→ **Data shown**
====
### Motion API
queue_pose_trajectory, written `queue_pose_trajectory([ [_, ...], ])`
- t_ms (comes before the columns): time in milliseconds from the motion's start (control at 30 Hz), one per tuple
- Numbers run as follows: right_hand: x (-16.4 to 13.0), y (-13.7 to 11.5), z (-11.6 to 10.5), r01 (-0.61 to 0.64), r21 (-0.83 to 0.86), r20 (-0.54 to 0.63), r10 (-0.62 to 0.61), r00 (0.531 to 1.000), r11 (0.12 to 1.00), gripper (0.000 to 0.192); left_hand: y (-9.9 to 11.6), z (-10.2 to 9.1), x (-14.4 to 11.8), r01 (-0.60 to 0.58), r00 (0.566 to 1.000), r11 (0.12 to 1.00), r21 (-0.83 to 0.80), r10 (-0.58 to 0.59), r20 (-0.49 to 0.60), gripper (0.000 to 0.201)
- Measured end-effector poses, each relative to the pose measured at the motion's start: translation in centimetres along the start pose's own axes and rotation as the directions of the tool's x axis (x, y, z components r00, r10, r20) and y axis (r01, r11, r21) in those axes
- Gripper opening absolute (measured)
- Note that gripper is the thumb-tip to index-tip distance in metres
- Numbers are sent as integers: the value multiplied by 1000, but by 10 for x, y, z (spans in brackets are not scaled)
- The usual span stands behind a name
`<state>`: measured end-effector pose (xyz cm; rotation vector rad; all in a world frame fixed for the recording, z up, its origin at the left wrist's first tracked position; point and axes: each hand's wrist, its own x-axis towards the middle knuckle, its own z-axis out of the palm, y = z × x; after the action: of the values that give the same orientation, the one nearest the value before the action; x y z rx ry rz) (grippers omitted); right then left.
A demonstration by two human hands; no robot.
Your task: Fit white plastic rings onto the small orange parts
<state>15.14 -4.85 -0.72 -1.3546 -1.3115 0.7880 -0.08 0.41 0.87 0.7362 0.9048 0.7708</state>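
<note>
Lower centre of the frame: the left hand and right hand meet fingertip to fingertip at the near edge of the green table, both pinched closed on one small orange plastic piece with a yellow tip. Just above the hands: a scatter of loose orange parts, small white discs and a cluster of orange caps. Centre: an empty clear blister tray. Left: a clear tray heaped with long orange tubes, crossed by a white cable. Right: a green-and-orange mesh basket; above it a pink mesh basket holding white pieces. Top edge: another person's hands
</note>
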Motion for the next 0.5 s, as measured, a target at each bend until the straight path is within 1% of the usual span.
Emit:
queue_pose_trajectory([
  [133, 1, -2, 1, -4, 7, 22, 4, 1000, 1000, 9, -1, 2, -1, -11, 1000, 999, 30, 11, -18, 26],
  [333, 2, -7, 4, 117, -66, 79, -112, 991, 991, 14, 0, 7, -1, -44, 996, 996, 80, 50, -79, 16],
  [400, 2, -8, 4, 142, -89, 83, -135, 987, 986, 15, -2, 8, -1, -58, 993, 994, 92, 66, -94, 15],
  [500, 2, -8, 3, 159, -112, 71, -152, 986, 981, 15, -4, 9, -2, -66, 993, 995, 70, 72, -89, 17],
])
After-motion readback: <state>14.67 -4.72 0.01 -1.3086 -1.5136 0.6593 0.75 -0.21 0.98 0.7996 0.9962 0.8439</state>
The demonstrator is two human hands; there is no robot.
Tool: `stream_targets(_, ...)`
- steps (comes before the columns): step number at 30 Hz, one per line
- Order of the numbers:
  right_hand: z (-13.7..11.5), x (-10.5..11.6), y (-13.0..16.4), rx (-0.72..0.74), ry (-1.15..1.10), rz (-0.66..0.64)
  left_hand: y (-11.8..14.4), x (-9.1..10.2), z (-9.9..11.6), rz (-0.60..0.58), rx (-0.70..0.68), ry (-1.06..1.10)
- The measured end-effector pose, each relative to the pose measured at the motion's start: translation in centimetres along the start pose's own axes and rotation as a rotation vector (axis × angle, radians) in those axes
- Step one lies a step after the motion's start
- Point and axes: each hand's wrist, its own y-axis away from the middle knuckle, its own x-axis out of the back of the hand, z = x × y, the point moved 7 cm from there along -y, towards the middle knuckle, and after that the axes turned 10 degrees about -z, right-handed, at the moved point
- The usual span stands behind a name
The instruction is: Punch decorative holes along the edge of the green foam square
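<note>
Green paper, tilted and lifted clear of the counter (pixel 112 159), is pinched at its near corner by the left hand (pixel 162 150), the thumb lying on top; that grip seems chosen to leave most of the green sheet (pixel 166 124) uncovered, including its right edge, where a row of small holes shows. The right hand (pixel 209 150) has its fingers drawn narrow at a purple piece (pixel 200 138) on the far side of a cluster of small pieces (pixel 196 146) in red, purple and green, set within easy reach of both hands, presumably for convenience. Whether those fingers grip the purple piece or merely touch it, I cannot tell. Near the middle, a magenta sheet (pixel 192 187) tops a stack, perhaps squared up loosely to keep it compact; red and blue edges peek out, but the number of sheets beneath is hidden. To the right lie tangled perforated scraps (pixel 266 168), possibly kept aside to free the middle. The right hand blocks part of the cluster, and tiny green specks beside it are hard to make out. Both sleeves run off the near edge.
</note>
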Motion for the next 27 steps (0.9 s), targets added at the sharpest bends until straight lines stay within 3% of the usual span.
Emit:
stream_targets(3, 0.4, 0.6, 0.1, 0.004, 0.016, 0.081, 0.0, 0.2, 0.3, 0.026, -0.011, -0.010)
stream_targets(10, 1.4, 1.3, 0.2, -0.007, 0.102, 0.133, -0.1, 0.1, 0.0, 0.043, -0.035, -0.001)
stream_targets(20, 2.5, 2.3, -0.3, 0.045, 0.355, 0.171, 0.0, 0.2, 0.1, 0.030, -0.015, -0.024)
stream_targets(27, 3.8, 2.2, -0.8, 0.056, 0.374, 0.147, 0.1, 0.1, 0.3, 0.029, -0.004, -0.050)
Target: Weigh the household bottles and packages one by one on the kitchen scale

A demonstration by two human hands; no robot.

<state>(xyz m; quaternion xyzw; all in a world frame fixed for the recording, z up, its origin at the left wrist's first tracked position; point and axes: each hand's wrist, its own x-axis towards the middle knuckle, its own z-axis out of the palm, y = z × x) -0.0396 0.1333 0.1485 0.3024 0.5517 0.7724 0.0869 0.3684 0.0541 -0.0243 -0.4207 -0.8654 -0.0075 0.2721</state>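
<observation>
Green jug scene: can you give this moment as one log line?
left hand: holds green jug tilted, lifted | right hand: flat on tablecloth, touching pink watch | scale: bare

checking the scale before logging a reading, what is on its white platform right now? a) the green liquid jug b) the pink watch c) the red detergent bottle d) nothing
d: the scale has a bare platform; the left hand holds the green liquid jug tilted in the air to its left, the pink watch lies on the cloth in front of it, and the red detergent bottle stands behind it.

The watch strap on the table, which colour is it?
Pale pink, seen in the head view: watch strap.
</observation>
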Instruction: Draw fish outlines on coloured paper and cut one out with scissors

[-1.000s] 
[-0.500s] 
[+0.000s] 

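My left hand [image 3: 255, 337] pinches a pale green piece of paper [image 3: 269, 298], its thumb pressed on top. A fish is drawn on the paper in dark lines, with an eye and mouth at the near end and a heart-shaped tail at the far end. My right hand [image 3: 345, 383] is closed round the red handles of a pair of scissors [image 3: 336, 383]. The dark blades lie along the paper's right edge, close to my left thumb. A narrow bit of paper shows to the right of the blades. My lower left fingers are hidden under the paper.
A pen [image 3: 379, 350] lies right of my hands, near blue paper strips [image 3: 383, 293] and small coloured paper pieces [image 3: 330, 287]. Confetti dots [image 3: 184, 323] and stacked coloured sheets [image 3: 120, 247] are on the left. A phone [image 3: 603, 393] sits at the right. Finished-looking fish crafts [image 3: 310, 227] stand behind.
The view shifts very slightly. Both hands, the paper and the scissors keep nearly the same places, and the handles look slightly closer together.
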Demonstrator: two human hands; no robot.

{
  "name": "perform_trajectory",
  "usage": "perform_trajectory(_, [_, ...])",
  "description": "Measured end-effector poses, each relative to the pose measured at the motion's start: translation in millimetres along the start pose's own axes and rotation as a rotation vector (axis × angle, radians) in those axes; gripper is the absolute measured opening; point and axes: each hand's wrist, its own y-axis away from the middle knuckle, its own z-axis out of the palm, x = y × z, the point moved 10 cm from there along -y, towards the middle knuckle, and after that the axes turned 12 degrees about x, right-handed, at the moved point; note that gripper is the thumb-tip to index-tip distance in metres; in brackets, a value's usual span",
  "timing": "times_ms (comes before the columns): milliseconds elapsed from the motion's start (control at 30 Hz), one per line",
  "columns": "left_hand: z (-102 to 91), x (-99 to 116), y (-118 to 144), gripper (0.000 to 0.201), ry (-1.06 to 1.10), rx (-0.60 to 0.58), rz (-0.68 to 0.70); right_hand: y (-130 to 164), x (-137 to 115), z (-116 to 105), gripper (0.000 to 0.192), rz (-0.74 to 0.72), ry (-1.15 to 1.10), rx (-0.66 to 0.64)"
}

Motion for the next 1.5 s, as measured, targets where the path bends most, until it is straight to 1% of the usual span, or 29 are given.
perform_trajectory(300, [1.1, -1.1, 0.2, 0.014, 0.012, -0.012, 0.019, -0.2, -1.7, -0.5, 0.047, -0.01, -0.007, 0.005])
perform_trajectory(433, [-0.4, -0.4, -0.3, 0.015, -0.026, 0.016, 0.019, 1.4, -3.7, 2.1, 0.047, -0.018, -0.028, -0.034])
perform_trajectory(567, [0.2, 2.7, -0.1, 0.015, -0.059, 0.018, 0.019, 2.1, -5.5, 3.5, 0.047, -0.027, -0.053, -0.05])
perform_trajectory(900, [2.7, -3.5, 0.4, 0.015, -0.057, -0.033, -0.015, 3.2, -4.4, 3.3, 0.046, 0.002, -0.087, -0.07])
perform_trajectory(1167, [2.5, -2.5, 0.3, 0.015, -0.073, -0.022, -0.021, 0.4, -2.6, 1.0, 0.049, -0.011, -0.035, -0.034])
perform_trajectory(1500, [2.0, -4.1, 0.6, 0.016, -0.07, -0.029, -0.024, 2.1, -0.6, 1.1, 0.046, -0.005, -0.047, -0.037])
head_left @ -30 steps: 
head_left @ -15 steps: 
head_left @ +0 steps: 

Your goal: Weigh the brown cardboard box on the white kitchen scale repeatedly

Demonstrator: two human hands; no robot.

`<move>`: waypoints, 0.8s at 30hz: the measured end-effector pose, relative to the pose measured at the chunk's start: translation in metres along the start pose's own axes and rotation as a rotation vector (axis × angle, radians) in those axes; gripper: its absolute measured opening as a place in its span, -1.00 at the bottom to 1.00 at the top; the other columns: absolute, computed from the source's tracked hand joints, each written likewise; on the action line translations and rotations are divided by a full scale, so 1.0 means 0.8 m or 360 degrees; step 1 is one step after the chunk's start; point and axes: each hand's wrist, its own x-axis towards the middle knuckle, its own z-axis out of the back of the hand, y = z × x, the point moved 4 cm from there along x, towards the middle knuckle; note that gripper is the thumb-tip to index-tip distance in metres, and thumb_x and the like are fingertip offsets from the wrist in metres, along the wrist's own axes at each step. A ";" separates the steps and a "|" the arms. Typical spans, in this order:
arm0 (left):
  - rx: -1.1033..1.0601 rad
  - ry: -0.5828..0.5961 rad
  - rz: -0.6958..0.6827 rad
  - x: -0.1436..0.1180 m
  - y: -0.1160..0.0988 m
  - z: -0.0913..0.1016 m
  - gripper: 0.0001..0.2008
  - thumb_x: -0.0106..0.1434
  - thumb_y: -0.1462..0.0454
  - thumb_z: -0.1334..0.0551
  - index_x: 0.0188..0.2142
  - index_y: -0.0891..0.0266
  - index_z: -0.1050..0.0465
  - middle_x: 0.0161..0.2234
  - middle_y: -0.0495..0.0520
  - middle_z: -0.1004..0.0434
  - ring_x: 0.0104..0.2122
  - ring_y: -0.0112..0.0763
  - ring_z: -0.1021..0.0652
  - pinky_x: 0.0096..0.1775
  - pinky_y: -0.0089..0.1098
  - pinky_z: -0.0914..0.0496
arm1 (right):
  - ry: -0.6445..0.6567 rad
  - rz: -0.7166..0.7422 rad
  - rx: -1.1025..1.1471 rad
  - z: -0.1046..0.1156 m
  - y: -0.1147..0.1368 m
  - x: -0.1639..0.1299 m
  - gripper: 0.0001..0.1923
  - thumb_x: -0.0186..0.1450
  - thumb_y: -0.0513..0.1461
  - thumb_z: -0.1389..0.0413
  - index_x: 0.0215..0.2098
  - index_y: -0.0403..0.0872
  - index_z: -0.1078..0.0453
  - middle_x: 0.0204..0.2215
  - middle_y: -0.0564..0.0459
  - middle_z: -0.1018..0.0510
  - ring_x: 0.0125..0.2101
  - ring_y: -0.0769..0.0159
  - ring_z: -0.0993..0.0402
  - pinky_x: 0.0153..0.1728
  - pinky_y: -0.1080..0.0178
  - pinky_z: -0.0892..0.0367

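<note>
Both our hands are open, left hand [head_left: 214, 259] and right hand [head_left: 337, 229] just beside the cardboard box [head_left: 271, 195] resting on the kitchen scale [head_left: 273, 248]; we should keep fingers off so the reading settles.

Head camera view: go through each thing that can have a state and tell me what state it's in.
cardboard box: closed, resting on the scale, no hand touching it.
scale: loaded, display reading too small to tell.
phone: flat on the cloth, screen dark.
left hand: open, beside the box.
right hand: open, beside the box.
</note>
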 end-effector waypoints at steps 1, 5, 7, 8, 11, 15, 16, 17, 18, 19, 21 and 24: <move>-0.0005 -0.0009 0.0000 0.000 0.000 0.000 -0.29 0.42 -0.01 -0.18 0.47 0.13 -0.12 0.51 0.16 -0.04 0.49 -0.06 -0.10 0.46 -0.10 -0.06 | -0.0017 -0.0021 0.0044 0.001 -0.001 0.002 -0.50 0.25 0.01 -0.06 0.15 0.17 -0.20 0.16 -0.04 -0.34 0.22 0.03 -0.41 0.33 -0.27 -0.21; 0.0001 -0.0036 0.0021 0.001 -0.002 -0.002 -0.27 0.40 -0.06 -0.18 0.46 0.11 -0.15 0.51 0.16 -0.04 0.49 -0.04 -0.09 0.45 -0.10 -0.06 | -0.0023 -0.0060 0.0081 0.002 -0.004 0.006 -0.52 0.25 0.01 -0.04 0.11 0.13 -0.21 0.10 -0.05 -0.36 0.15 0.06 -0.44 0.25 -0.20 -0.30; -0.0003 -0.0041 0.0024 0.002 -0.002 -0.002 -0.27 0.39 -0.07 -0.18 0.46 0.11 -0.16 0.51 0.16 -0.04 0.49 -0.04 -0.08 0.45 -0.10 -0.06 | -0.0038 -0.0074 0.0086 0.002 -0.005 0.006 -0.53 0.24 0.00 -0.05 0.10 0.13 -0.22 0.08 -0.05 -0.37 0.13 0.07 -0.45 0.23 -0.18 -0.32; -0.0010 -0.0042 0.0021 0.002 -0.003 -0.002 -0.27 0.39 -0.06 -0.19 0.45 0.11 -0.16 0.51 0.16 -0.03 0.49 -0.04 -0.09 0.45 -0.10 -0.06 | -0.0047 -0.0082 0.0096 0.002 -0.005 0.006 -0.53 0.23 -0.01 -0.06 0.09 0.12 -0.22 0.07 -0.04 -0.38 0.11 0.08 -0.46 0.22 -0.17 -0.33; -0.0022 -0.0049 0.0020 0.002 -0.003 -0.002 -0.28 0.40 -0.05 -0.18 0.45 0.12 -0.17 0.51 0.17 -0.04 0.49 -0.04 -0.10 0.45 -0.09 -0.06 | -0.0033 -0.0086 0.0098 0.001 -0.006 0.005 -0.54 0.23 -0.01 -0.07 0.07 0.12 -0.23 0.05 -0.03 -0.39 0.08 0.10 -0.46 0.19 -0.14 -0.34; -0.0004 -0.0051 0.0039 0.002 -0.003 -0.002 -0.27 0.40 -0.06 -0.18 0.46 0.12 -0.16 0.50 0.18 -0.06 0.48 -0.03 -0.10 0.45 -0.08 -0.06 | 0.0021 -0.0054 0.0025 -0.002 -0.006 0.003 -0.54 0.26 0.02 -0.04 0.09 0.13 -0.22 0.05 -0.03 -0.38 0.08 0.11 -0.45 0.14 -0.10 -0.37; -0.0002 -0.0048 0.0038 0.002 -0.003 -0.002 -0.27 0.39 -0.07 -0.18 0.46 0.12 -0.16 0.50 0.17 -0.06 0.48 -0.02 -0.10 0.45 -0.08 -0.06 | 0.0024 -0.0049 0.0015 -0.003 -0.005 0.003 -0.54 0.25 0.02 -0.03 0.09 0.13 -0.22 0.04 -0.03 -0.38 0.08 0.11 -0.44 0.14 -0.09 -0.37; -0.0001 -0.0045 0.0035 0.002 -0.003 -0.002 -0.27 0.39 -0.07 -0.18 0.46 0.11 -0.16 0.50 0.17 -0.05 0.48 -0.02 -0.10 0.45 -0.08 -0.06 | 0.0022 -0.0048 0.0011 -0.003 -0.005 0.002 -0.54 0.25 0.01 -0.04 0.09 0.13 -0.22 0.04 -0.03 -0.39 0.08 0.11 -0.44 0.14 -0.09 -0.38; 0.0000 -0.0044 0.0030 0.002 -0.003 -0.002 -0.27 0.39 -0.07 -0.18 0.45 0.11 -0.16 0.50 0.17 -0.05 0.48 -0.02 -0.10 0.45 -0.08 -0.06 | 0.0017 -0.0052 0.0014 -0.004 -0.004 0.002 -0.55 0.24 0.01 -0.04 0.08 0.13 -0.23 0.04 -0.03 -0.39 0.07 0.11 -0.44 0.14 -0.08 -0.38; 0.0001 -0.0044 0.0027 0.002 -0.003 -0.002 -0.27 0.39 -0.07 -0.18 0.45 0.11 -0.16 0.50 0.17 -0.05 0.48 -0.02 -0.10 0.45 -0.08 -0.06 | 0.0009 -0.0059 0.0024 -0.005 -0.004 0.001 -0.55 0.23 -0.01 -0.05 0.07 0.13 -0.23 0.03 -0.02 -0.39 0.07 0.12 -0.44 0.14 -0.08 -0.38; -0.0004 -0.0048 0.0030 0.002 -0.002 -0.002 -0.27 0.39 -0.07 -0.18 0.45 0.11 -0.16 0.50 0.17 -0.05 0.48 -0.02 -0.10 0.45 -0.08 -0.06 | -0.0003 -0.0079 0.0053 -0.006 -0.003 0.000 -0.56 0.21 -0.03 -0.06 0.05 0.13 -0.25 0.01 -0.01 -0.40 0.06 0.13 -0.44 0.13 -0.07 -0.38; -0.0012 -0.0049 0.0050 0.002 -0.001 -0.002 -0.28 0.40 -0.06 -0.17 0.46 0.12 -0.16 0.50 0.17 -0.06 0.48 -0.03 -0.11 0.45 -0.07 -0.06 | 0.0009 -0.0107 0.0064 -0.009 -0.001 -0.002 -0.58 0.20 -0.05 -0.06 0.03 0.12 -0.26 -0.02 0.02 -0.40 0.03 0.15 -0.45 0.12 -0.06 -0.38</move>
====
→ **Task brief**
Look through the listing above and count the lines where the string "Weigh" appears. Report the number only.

→ **Task output**
2